About this exercise: Filter the entries, keeping every line with the string "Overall".
○ ○ ○ ○ ○
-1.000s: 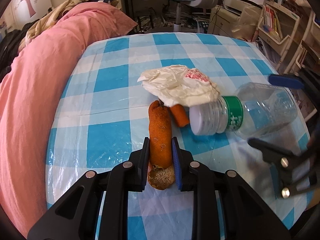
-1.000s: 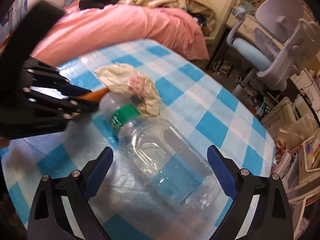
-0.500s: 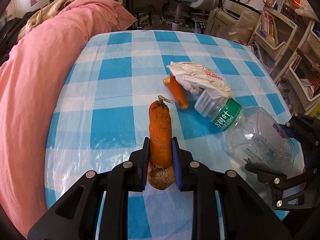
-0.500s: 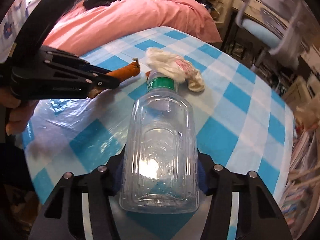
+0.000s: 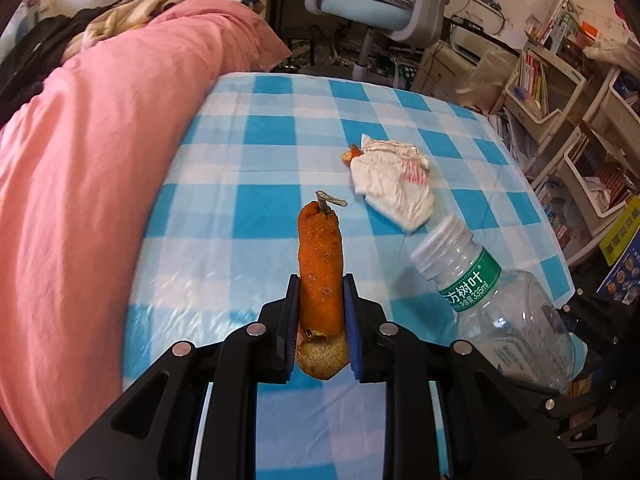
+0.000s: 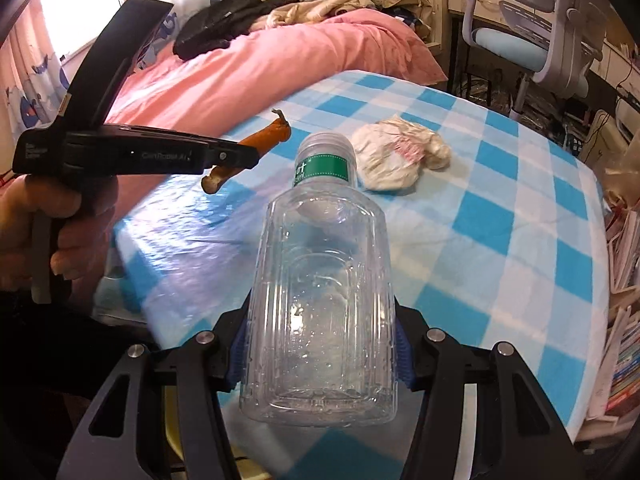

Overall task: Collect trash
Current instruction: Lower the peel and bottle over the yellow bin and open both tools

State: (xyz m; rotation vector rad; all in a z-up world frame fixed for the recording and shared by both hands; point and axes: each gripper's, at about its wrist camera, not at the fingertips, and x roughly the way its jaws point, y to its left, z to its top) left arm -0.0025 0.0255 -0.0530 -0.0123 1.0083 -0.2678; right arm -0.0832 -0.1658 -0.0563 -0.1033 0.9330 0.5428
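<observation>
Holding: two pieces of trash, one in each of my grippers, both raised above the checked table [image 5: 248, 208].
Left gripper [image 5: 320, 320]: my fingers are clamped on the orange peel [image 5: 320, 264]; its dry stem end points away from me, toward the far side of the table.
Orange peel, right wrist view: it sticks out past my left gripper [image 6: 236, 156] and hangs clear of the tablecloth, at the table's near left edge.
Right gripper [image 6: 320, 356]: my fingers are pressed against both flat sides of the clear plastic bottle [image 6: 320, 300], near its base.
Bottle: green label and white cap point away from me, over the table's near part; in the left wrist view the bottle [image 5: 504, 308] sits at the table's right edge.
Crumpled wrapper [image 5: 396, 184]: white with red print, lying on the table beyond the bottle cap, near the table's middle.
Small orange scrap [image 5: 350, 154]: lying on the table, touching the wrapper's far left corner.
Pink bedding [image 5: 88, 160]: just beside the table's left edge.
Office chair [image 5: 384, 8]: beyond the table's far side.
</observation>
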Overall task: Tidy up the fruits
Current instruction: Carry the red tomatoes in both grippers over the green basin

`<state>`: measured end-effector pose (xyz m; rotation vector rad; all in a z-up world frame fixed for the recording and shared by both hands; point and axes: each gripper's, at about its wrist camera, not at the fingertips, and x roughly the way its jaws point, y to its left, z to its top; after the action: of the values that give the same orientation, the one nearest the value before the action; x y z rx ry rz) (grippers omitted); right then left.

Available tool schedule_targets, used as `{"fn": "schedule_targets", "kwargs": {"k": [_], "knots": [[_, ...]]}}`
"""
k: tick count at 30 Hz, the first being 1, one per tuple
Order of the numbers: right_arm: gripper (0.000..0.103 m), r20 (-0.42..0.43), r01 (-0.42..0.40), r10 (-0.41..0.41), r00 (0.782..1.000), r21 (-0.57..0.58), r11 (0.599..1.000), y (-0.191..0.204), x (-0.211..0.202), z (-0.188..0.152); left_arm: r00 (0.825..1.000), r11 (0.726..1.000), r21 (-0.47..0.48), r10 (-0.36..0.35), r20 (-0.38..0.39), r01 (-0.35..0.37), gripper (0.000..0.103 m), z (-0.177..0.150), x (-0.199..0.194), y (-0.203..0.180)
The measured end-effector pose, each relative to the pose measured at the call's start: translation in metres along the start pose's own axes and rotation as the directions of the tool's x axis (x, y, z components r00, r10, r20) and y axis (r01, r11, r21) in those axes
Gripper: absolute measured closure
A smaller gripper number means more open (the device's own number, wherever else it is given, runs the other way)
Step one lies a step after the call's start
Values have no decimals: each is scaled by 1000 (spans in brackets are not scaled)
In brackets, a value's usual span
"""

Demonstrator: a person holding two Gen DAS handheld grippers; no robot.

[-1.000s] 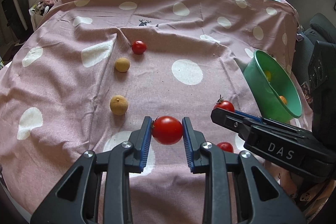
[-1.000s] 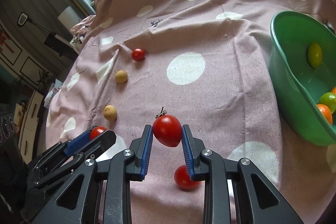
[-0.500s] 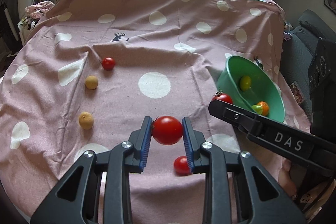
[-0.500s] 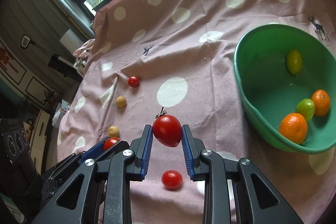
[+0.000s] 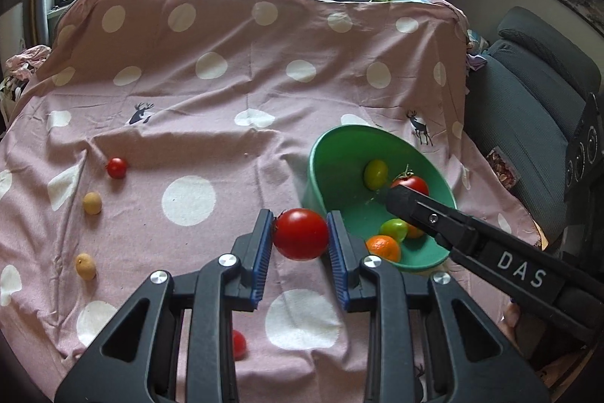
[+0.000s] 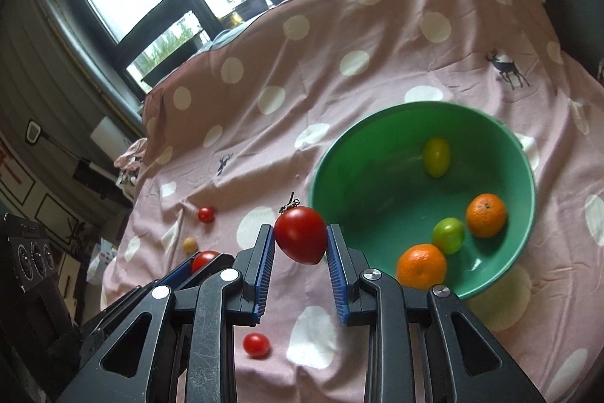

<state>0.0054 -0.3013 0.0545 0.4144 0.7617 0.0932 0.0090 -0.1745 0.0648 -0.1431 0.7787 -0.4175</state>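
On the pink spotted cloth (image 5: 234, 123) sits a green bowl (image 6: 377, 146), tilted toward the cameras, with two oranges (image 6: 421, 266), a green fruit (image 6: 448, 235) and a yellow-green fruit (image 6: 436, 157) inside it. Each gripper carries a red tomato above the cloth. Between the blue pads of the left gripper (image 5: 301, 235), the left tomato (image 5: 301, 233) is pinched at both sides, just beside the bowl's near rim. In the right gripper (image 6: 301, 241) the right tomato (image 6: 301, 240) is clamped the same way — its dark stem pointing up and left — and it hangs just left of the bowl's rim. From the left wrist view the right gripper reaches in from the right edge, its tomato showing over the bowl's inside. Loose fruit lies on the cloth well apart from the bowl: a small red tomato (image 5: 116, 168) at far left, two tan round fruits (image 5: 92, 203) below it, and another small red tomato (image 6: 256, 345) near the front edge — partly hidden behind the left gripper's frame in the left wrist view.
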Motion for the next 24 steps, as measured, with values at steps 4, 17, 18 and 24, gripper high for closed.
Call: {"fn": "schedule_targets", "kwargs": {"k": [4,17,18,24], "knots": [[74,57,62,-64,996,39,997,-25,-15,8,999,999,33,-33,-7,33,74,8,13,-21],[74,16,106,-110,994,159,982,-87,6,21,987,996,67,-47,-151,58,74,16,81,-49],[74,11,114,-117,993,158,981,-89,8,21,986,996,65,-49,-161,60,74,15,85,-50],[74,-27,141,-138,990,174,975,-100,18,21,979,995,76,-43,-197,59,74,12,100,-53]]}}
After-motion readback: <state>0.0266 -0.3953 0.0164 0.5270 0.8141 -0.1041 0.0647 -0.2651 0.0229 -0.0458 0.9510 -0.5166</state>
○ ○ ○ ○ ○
Answer below:
Overall task: Collect trash
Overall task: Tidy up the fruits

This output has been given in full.